Find the area enclosed by the ellipse $\frac{x^2}{a^2} + \frac{y^2}{b^2} = 1$.

$\pi ab$

The correct answer is Option (3) → $\pi ab$

From given figure, the area of the region $ABA'B'A$ bounded by the ellipse

$= 4 \left( \text{area of the region AOBA in the first quadrant bounded by the curve, } x\text{-axis and the ordinates } x = 0, x = a \right)$

(as the ellipse is symmetrical about both $x$-axis and $y$-axis)

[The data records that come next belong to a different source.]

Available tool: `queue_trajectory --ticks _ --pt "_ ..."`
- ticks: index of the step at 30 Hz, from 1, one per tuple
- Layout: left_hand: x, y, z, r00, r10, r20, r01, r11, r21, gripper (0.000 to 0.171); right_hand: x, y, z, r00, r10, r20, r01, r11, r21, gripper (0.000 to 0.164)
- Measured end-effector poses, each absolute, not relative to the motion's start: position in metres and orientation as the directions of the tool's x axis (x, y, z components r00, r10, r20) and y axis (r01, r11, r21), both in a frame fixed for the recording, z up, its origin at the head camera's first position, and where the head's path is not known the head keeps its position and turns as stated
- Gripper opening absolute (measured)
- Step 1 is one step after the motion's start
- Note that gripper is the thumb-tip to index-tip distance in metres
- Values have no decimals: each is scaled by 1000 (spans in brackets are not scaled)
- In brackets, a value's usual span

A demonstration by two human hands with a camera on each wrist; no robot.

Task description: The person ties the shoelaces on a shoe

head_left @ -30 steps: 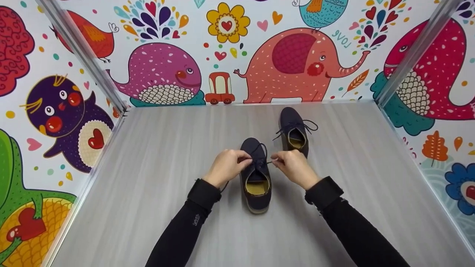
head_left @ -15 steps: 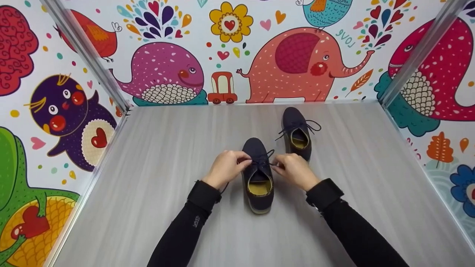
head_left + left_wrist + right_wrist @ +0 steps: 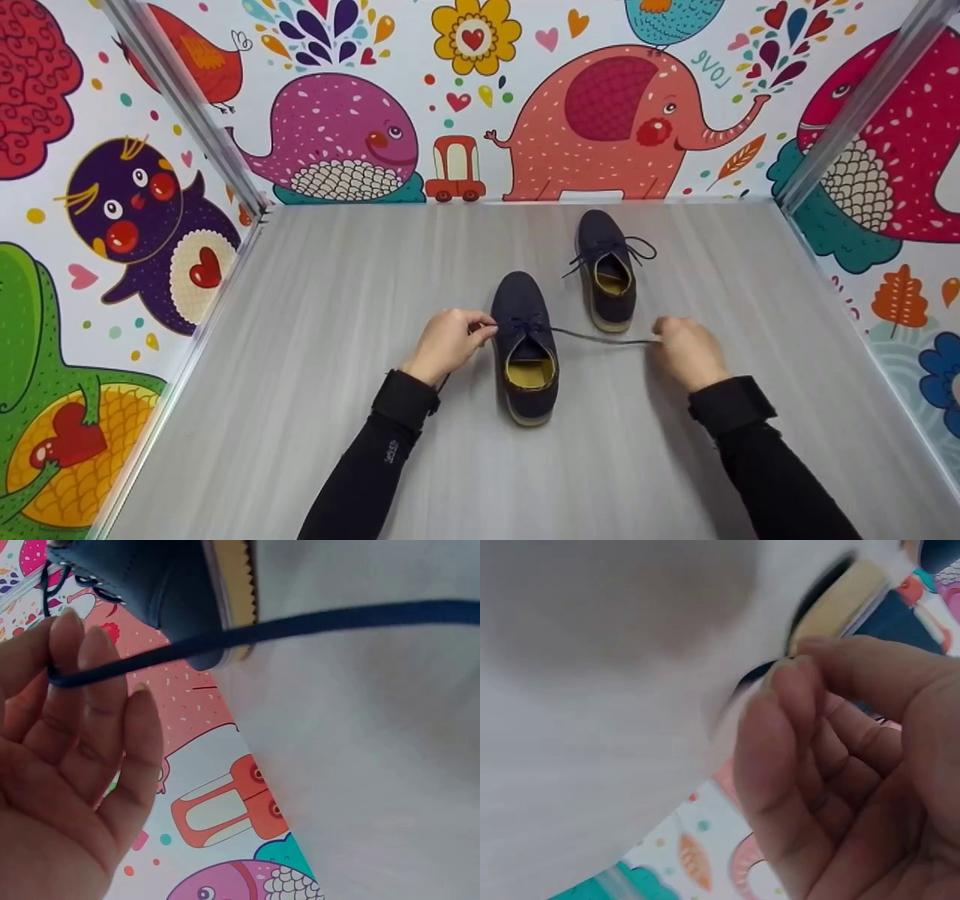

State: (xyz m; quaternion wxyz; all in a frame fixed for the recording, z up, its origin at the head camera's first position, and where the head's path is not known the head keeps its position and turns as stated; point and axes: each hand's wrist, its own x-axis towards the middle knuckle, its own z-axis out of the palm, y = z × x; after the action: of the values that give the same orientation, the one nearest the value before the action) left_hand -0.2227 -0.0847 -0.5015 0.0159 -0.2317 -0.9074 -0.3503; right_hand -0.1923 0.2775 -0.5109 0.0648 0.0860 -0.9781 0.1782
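Note:
A navy shoe [image 3: 520, 300] with a tan insole lies on the floor between the hands, toe pointing away. On its left side my left hand [image 3: 451, 343] pinches a dark shoelace [image 3: 210, 645] between thumb and forefinger; the lace's loose length trails past the palm in the left wrist view. Well out to the right, my right hand [image 3: 688, 352] pinches the other shoelace [image 3: 600, 339], which stretches from the shoe's eyelets nearly straight. In the right wrist view the right fingertips [image 3: 769, 727] meet the thumb on the lace. Whether the laces cross at the eyelets is too small to tell.
A second navy shoe [image 3: 600, 232], its laces tied in a bow, stands behind and to the right. The pale wood-look floor [image 3: 337, 270] is bounded by printed cartoon panels [image 3: 360, 142] with metal corner strips [image 3: 202, 112].
My right hand has moved right, away from the shoe, drawing its lace out; the loop over the shoe's front is gone. My left hand stays beside the shoe, still pinching its lace.

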Motion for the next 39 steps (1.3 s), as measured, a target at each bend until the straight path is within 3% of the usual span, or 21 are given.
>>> queue_trajectory --ticks 3,8,12,16,22,26,30,33,36,39 --pt "-223 -84 -503 -888 411 204 443 651 616 14 -193 245 -510 -944 -247 219 -316 868 -383 23" --pt "-222 -81 -505 -869 422 257 488 653 579 13 -201 190 -508 -880 -385 280 -469 797 -379 19" --pt "-221 -81 -506 -862 422 279 503 650 570 11 -206 172 -510 -864 -398 309 -483 829 -282 9" --pt "-218 -87 -508 -866 426 264 495 646 581 12 -207 178 -516 -851 -406 333 -494 834 -246 13" --pt "-209 -102 -512 -879 345 329 474 710 520 10 -198 205 -527 -884 -348 311 -443 837 -323 28" --pt "-205 -102 -517 -904 278 325 426 658 621 13 -189 211 -529 -885 -315 344 -430 835 -343 25" --pt "-204 -94 -524 -968 153 200 249 459 853 19 -181 212 -530 -875 -301 378 -428 847 -317 18" --pt "-207 -86 -528 -997 13 75 76 176 981 20 -176 212 -531 -880 -286 379 -416 849 -326 12" --pt "-213 -79 -528 -994 -96 -53 -38 -152 988 17 -173 212 -531 -885 -281 370 -411 845 -341 9" --pt "-220 -75 -522 -976 -138 -170 -95 -430 898 14 -171 212 -531 -884 -284 372 -416 841 -347 11"
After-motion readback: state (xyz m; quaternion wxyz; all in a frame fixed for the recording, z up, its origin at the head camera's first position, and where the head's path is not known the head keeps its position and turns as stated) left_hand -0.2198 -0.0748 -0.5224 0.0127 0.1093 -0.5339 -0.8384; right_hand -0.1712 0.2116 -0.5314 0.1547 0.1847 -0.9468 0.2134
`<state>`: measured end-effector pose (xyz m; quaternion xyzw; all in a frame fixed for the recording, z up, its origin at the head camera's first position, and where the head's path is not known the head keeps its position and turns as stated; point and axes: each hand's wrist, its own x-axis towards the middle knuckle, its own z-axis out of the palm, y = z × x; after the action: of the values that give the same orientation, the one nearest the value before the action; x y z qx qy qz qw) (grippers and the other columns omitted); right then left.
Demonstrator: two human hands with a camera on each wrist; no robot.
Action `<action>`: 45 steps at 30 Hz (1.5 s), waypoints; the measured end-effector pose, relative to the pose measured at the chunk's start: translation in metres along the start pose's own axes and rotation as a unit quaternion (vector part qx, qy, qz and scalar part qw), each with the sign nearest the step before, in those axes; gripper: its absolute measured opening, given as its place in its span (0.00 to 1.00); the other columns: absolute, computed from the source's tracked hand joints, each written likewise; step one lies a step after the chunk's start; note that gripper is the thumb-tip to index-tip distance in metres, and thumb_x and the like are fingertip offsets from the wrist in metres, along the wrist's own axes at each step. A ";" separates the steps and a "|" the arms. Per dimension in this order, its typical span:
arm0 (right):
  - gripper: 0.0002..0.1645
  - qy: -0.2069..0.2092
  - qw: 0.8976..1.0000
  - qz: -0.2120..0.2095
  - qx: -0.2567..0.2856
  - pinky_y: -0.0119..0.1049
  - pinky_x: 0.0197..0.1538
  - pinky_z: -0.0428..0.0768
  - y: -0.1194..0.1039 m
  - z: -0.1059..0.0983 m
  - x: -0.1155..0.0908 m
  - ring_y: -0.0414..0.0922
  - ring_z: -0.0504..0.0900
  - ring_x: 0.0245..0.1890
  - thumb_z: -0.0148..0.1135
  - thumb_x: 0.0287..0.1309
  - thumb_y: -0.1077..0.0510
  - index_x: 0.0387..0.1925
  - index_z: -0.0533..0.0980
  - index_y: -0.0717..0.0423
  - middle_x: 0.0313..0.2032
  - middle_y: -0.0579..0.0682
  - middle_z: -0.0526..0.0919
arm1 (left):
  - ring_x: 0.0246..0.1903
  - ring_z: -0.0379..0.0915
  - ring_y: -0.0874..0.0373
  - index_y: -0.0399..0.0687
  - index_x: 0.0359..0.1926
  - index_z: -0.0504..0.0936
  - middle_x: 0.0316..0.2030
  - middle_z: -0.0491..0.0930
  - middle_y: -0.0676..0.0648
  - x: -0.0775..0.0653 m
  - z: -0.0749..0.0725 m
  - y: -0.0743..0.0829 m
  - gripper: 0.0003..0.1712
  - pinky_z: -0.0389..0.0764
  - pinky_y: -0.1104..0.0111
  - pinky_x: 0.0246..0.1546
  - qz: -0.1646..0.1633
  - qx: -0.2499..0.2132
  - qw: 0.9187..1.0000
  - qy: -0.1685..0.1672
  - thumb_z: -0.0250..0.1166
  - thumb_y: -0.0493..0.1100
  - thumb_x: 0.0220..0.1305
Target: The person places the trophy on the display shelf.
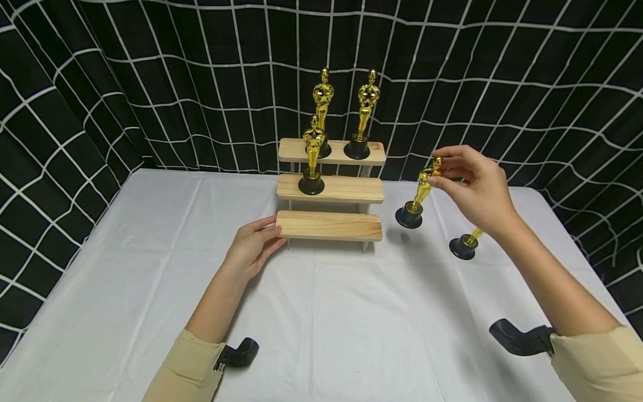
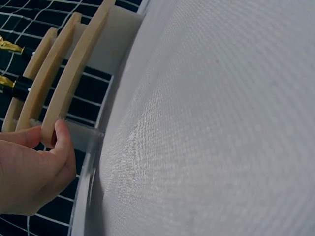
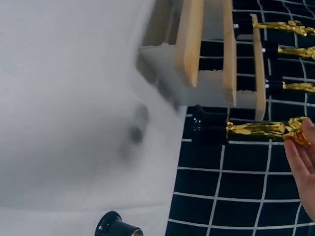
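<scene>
My right hand [image 1: 474, 187] pinches a gold trophy statuette [image 1: 422, 191] by its upper part, its black base tilted and raised above the white cloth. In the right wrist view the same statuette [image 3: 261, 130] hangs beside the shelf's end. My left hand [image 1: 255, 245] grips the left end of the lowest step of a three-tier wooden display shelf [image 1: 329, 225], thumb and fingers on either side of the board [image 2: 64, 98]. Two statuettes [image 1: 368, 106] stand on the top step, and one more statuette [image 1: 312, 148] stands at the left of the middle step.
Another statuette [image 1: 464, 245] stands on the white tablecloth [image 1: 321, 324] at the right, its upper part hidden behind my right hand and forearm. A black curtain with a white grid [image 1: 211, 84] rises behind the table and along both sides.
</scene>
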<state>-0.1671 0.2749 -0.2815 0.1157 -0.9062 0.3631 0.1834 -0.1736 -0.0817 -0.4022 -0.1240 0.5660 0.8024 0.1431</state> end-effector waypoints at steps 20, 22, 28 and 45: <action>0.26 -0.005 1.000 -0.001 -0.004 0.10 0.44 0.78 -0.022 -0.004 0.016 0.23 0.76 0.39 0.69 0.60 0.66 0.60 0.75 0.58 0.48 0.59 0.83 | 0.51 0.74 0.54 0.30 0.71 0.63 0.67 0.63 0.32 0.000 0.000 0.001 0.27 0.84 0.73 0.55 -0.001 0.002 1.000 -0.002 0.53 0.28 0.74; 0.26 -0.007 1.000 -0.001 -0.006 0.11 0.45 0.77 -0.024 -0.004 0.018 0.23 0.76 0.39 0.69 0.60 0.66 0.60 0.75 0.57 0.48 0.59 0.83 | 0.53 0.74 0.53 0.31 0.71 0.63 0.66 0.64 0.32 0.000 0.000 0.001 0.27 0.84 0.74 0.55 -0.003 0.001 1.000 -0.002 0.53 0.28 0.73; 0.26 -0.007 1.000 0.000 -0.010 0.12 0.46 0.78 -0.029 -0.006 0.022 0.23 0.76 0.40 0.69 0.61 0.64 0.60 0.75 0.56 0.49 0.58 0.83 | 0.53 0.74 0.53 0.30 0.71 0.63 0.67 0.63 0.32 0.000 -0.001 0.001 0.27 0.83 0.74 0.55 -0.003 -0.003 1.000 -0.002 0.53 0.28 0.73; 0.26 -0.013 1.000 -0.008 -0.003 0.14 0.45 0.79 -0.044 -0.003 0.033 0.27 0.79 0.41 0.69 0.61 0.63 0.60 0.75 0.54 0.49 0.56 0.84 | 0.49 0.75 0.55 0.30 0.71 0.63 0.67 0.63 0.31 0.001 -0.001 0.000 0.27 0.83 0.73 0.55 -0.004 -0.003 1.000 0.000 0.53 0.28 0.74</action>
<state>-0.1813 0.2430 -0.2384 0.1267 -0.9085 0.3577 0.1751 -0.1747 -0.0827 -0.4030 -0.1267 0.5631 0.8035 0.1456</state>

$= 4 \int\limits_{0}^{a} y \, dx \quad \text{(taking vertical strips)} \text{}$

Now $\frac{x^2}{a^2} + \frac{y^2}{b^2} = 1$ gives $y = \pm \frac{b}{a} \sqrt{a^2 - x^2}$, but as the region AOBA lies in the first quadrant, $y$ is taken as positive. So, the required area is

$= 4 \int\limits_{0}^{a} \frac{b}{a} \sqrt{a^2 - x^2} \, dx \text{}$

$= \frac{4b}{a} \left[ \frac{x}{2}\sqrt{a^2 - x^2} + \frac{a^2}{2}\sin^{-1} \frac{x}{a} \right]_{0}^{a} $

$= \frac{4b}{a} \left[ \left( \frac{a}{2} \times 0 + \frac{a^2}{2}\sin^{-1} 1 \right) - 0 \right] \text{}$

$= \frac{4b}{a} \frac{a^2}{2} \frac{\pi}{2} = \pi ab \text{}$